Exercise data:
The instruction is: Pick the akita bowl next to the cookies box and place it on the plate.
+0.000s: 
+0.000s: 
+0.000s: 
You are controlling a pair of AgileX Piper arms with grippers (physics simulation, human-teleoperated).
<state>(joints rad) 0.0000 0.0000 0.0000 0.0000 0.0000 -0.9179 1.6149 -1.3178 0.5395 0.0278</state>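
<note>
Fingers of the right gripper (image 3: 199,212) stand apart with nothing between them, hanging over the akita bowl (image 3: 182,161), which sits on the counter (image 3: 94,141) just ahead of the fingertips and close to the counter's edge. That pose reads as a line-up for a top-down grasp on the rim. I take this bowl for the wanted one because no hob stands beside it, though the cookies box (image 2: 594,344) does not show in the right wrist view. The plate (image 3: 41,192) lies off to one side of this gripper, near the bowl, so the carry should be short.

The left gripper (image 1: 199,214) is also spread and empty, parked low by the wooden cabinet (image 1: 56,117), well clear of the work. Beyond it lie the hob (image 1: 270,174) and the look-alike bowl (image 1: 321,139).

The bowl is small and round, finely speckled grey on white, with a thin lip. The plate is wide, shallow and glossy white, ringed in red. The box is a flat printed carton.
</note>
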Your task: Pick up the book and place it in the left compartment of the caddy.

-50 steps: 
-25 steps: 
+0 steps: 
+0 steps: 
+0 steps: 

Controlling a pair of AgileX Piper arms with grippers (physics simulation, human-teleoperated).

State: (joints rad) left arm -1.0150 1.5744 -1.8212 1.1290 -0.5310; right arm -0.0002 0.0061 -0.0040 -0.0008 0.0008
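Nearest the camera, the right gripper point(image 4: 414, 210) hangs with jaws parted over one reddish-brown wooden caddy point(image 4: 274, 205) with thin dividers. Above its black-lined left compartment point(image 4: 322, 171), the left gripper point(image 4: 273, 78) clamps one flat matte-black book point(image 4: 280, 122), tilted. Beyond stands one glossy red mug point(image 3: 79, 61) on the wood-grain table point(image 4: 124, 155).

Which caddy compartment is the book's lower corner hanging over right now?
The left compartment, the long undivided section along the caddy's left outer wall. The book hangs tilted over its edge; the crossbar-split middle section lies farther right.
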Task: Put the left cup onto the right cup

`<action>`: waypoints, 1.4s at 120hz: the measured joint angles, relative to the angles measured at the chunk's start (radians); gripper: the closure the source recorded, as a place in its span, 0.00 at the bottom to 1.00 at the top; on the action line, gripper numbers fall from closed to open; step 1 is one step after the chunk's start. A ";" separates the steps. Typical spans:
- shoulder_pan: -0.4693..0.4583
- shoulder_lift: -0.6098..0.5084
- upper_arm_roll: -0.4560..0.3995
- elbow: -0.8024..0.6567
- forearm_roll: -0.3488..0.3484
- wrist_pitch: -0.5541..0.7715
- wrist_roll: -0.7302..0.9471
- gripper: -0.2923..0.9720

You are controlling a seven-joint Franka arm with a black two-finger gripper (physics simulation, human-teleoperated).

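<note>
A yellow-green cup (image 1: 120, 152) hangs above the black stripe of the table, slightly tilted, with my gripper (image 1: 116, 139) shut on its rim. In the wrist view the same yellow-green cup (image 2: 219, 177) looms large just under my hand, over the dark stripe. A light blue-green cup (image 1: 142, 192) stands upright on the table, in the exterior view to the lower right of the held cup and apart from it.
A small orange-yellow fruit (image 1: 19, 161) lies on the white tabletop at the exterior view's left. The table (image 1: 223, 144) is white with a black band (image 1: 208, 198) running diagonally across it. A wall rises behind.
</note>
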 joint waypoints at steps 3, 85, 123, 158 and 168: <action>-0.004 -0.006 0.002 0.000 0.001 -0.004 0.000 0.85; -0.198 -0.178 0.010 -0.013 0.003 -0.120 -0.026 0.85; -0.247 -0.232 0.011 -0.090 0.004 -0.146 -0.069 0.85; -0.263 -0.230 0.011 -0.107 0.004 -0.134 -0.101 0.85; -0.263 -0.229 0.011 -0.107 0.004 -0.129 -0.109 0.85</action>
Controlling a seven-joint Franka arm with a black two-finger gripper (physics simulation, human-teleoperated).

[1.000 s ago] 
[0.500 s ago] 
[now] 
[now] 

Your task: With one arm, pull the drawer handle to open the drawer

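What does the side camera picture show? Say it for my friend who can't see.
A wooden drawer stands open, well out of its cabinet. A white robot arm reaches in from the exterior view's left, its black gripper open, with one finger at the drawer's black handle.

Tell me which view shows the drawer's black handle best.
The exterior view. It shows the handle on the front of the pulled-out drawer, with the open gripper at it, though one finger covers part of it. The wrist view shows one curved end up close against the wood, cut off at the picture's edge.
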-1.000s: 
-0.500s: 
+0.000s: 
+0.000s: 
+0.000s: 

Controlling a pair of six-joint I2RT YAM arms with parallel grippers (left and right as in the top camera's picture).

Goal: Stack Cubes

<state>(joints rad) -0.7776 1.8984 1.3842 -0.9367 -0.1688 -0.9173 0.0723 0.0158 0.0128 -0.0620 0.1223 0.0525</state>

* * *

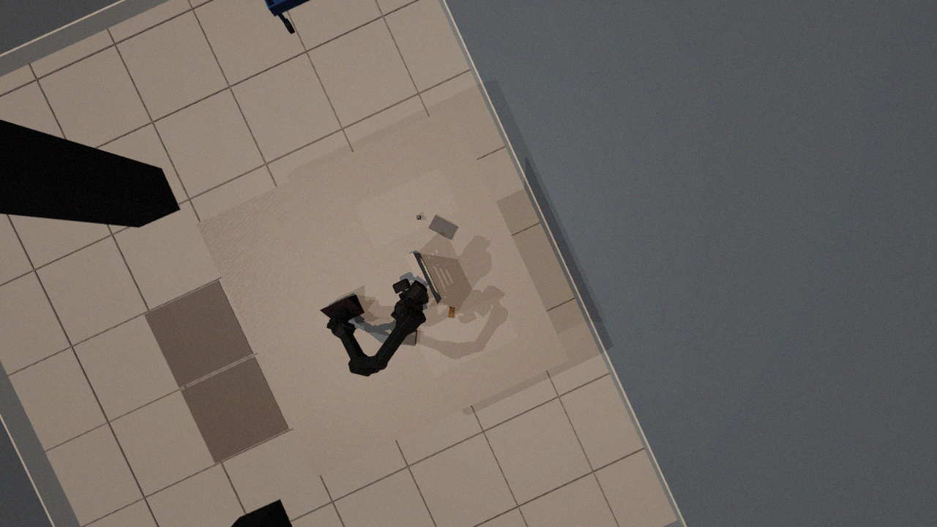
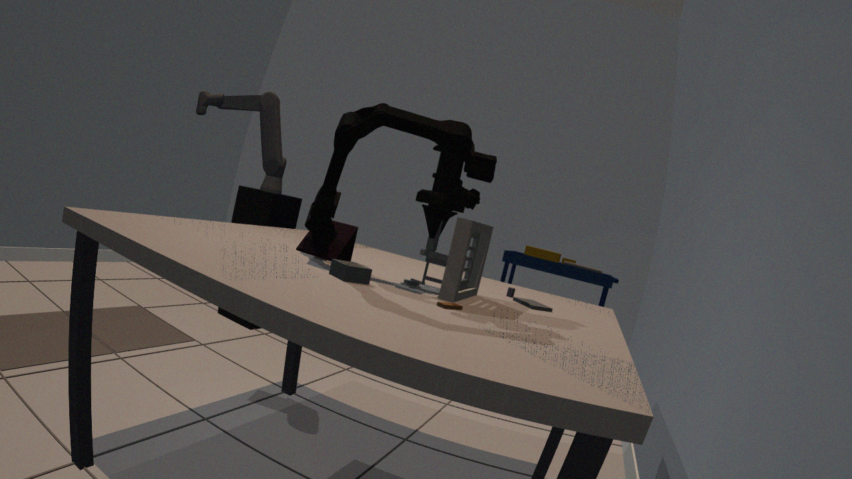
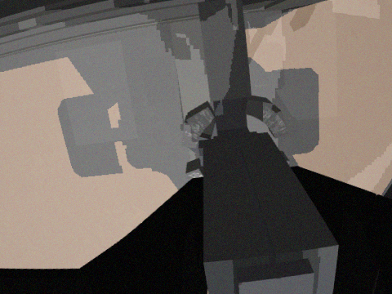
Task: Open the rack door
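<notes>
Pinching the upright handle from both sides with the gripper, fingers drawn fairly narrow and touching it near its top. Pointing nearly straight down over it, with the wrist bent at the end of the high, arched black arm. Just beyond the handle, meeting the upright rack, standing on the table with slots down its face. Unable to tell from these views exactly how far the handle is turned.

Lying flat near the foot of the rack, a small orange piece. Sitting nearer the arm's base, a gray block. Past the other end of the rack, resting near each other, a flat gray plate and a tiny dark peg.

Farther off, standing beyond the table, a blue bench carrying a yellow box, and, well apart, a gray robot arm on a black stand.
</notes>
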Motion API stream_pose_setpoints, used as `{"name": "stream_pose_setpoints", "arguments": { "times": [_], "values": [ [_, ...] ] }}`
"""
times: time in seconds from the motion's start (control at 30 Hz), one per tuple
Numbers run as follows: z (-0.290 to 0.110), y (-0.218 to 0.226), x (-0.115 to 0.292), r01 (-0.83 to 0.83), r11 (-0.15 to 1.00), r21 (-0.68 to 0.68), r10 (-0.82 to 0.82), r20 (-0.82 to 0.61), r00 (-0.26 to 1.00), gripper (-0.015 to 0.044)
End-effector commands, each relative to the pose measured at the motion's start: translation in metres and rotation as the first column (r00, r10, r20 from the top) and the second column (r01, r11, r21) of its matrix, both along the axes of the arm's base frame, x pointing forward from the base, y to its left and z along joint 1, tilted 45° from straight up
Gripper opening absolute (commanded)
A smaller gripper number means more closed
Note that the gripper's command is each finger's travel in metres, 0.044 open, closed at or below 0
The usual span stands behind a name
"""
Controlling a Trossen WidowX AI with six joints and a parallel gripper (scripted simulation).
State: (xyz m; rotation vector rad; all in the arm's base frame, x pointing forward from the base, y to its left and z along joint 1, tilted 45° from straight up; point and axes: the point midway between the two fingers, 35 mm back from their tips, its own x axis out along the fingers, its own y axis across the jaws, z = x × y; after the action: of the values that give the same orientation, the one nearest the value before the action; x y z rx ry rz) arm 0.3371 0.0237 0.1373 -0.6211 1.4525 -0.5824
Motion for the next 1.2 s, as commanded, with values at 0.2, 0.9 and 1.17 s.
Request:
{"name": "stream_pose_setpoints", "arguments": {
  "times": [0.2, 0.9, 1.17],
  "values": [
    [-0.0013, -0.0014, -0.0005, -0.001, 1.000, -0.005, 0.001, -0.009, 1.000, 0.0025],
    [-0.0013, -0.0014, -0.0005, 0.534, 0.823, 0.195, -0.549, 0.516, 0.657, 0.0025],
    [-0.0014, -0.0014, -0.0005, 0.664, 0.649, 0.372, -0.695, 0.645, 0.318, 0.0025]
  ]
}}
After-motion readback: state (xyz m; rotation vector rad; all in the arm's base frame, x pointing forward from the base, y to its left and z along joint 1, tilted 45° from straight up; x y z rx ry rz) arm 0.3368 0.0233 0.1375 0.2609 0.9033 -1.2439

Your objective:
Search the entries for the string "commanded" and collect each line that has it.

Answer to this task:
Gripper opening absolute (commanded)
Motion for the next 1.2 s, as commanded, with values at 0.2, 0.9 and 1.17 s.

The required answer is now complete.